DIRECTIONS FOR THIS TASK - Each line below should be written out again exactly.

═══

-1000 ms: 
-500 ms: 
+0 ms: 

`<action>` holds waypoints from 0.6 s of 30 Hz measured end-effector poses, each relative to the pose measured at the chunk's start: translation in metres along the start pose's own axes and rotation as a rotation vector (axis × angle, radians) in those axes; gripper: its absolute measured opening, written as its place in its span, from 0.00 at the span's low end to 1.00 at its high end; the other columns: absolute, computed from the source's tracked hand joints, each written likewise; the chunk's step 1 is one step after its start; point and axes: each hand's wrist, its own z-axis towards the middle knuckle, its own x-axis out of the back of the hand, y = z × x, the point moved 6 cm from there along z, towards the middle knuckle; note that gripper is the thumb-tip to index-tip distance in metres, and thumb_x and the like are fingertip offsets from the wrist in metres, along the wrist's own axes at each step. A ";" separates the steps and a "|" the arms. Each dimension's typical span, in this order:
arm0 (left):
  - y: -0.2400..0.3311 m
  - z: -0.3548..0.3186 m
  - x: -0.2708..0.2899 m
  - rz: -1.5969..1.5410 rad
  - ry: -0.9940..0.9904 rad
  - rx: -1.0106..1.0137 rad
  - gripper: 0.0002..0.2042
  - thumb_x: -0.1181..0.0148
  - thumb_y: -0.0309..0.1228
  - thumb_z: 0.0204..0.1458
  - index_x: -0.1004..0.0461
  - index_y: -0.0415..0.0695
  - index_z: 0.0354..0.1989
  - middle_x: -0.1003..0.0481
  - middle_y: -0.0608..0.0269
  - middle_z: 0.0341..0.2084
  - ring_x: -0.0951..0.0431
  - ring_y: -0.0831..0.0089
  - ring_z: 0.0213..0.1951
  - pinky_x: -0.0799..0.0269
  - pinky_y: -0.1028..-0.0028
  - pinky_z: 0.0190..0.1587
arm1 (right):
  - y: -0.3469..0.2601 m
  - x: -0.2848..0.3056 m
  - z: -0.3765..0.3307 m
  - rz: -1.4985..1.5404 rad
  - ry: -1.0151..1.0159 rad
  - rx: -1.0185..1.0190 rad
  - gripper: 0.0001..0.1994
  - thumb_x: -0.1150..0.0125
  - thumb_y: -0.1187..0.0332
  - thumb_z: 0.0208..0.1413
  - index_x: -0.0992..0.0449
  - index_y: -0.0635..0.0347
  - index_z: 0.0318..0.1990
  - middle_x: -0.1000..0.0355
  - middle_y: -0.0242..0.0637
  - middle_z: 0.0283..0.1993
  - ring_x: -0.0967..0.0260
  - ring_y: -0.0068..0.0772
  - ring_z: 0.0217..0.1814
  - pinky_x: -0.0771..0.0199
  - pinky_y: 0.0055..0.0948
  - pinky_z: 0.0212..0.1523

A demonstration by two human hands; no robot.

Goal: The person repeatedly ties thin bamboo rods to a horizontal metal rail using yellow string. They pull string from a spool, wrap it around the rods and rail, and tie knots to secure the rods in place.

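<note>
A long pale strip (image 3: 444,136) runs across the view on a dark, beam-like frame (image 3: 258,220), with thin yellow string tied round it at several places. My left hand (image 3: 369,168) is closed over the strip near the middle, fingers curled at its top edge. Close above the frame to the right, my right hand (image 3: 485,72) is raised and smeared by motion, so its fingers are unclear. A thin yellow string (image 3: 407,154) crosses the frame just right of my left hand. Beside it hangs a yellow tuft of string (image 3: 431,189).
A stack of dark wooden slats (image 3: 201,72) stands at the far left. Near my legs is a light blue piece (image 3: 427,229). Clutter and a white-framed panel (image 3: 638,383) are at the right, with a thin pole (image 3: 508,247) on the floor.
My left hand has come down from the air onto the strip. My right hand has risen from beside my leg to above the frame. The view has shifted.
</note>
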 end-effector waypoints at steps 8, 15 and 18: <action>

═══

EXPECTED ANSWER -
-1000 ms: 
-500 ms: 
+0 ms: 

`<action>` holds waypoints from 0.6 s of 30 Hz measured end-effector poses, each relative to the pose measured at the chunk's start: translation in metres along the start pose's own axes and rotation as a rotation vector (axis × angle, radians) in those axes; gripper: its absolute measured opening, written as its place in its span, from 0.00 at the span's low end to 1.00 at its high end; the other columns: absolute, computed from the source's tracked hand joints, each written likewise; the chunk's step 1 is one step after its start; point and axes: each hand's wrist, its own z-axis towards the middle knuckle, its own x-axis out of the back of the hand, y = z × x, the point moved 6 cm from there along z, towards the middle knuckle; note that gripper is the thumb-tip to index-tip distance in metres, and thumb_x and the like are fingertip offsets from the wrist in metres, along the wrist's own axes at each step. A ";" separates the steps and a "|" the arms. Each dimension's typical span, in this order:
arm0 (left):
  - y: -0.2400..0.3311 m
  - z: -0.3548..0.3186 m
  - x: -0.2708..0.2899 m
  - rz: -1.5969..1.5410 rad
  - ry: -0.9940..0.9904 rad
  - rx: -1.0106..1.0137 rad
  - gripper: 0.0002..0.2042
  - thumb_x: -0.1181..0.0148
  - thumb_y: -0.0309..0.1228
  - thumb_z: 0.0204..0.1458
  - index_x: -0.1004..0.0461
  - index_y: -0.0415..0.0695
  - index_z: 0.0354..0.1989
  - middle_x: -0.1003..0.0481
  - middle_y: -0.0608..0.0269
  - middle_z: 0.0341..0.2084
  - ring_x: -0.0951..0.0431
  - ring_y: -0.0831..0.0089
  - ring_z: 0.0213..0.1951
  - pinky_x: -0.0799..0.0269
  - pinky_y: -0.1028..-0.0028
  - pinky_z: 0.0190..0.1587
arm1 (right):
  - y: -0.3469..0.2601 m
  - x: -0.2848..0.3056 m
  - z: -0.3765..0.3307 m
  - rz: -1.4985..1.5404 rad
  - ry: -1.0151..1.0159 rad
  - rx: -1.0185..1.0190 rad
  - gripper: 0.0001..0.1994
  - thumb_x: -0.1150..0.0125
  - thumb_y: -0.1187..0.0332
  - thumb_z: 0.0208..0.1413
  - index_x: -0.0992..0.0449
  - index_y: -0.0635..0.0347
  - index_z: 0.0318..0.1990
  - middle_x: -0.1000..0.0355
  - middle_y: -0.0242..0.0637
  - middle_z: 0.0283..0.1993
  - ring_x: -0.0967..0.0260
  - ring_y: -0.0068..0.0772
  - ring_z: 0.0217..0.1814
  - pinky_x: -0.0771..0.0199
  - pinky_y: 0.0055..0.0948
  - pinky_z: 0.0212..0.1523

A demonstration by two human hands; no robot.

Goal: The person repeatedly ties thin bamboo rods to a horizontal metal rail using yellow string. They pull string from a spool, wrap it around the rods and rail, and tie knots to secure the rods in place.

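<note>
A long pale strip (image 3: 444,136) runs across the view on a dark, beam-like frame (image 3: 258,220), with thin yellow string tied round it at several places. My left hand (image 3: 369,168) is closed over the strip near the middle, fingers curled at its top edge. Close above the frame to the right, my right hand (image 3: 485,72) is raised and smeared by motion, so its fingers are unclear. A thin yellow string (image 3: 407,154) crosses the frame just right of my left hand. Beside it hangs a yellow tuft of string (image 3: 431,189).
A stack of dark wooden slats (image 3: 201,72) stands at the far left. Near my legs is a light blue piece (image 3: 427,229). Clutter and a white-framed panel (image 3: 638,383) are at the right, with a thin pole (image 3: 508,247) on the floor.
My left hand has come down from the air onto the strip. My right hand has risen from beside my leg to above the frame. The view has shifted.
</note>
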 end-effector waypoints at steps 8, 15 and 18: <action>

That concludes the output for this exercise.